Parallelamente, ho continuato a produrre tantissimi singoli, per me e per altri. Uno – Tipi da Club – l’ho fatto per Mudimbi, che quest’anno è arrivato terzo fra le Nuove Proposte di Sanremo.


Poco tempo fa è uscito Hard Drop Life, il mio primo EP dopo tanto tempo. È piaciuto parecchio, lo ha suonato anche Diplo, ed è tuttora in airplay su BBC One. Il 18 maggio 2018 ne ho pubblicato un altro per Trap and Bass, un’etichetta di Miami super forte. Si chiama Stranger EP, è una roba un po’ strana, un po’ Flume un po’ Marshmello, però fatta da Aquadrop».

Ascolta Hard Drop Life EP di Aquadrop in streaming

Chiacchieriamo ormai da un’ora e mezza, e Aquadrop continua ad aggiornare il curriculum snocciolando collaborazioni intergalattiche come niente. C’è Watch Me DVB, il pezzo future bass uscito per l’etichetta di Steve Aoki e utilizzato in uno spot degli orologi MVMT; c’è la collaborazione in cantiere con J. R. Rotem, il produttore di Beyoncé e Jason Derulo; c’è Leave Me Alone, edit ufficiale di un brano di Manu Chao commissionatogli da Diplo; c’è il suo nome fra i dieci migliori remix dei Major Lazer segnalati da Billboard USA; ci sono due singoli in uscita – uno simil-reggaeton per Bang Record, la label di DJ Ross (m2o), l’altro afro-house, piaciuto molto ad OWSLA, l’etichetta di Skrillex.

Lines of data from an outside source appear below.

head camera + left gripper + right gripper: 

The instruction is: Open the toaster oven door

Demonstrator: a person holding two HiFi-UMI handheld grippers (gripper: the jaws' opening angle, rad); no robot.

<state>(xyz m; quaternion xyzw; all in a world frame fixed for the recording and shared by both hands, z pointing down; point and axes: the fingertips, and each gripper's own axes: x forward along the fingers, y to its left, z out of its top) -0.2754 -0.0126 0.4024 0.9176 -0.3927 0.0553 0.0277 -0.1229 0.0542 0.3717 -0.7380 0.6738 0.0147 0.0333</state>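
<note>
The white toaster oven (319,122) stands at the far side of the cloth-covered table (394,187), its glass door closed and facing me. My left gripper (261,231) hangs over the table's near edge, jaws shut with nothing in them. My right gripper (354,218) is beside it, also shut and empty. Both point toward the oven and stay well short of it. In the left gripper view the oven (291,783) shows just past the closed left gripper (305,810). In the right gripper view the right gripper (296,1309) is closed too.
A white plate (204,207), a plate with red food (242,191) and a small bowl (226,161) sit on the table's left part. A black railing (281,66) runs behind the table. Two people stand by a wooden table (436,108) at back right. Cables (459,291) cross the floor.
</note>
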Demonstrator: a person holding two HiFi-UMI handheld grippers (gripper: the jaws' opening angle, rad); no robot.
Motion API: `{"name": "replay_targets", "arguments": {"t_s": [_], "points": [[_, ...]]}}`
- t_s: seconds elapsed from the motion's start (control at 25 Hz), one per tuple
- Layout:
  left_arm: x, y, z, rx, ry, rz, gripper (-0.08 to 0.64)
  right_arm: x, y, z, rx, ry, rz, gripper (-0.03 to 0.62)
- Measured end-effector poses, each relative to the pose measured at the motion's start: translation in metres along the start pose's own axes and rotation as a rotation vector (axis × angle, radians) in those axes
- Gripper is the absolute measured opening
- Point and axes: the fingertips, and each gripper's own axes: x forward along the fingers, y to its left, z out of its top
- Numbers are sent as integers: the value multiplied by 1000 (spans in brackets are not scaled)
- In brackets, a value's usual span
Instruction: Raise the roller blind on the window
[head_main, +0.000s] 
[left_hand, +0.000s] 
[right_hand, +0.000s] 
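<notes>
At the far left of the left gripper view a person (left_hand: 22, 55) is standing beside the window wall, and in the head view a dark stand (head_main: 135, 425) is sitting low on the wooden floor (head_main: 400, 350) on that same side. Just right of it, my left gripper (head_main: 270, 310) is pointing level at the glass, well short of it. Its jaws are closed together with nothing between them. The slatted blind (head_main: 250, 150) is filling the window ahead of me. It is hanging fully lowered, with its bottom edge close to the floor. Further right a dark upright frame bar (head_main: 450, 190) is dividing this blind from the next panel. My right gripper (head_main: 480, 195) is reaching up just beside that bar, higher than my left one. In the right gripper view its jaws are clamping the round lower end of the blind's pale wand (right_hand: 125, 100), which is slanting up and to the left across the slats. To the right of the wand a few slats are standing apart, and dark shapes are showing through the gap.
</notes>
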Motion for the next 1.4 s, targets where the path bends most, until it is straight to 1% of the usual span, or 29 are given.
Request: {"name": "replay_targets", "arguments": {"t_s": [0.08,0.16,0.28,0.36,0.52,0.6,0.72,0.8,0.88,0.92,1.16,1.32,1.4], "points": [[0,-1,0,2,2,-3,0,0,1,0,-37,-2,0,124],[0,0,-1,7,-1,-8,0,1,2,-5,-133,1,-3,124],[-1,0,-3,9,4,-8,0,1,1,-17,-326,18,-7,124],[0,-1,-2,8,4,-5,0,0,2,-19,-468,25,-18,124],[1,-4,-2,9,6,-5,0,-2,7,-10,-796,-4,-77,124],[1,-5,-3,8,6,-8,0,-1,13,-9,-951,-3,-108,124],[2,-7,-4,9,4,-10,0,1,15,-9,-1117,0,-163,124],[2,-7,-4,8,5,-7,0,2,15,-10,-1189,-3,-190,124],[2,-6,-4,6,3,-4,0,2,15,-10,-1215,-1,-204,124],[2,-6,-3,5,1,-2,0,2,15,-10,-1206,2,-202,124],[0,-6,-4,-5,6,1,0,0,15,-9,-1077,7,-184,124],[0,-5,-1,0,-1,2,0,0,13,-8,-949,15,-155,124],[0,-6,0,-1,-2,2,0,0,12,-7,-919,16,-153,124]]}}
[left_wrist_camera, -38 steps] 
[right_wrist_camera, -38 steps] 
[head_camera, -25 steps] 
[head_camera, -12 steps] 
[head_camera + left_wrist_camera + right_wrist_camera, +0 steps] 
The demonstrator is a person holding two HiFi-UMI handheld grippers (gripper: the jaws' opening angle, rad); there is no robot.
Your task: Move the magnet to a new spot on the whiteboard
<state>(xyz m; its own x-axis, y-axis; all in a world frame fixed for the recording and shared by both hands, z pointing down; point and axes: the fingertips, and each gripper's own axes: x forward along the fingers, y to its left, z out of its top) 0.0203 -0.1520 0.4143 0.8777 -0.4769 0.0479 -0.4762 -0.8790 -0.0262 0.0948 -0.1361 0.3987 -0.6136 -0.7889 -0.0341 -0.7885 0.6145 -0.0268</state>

Chiedo se gli dia fastidio non essere famoso. «Finché riesco a guadagnare i miei soldi lavorando in America e stando a Cesano Boscone, a me va bene». Trasalisco. Anch’io sono nato e cresciuto a Cesano Boscone, un comune di 20mila abitanti nell’hinterland milanese. Questa scorciatoia che unisce l’Italia ai piani alti della musica mondiale parte proprio da sotto casa mia.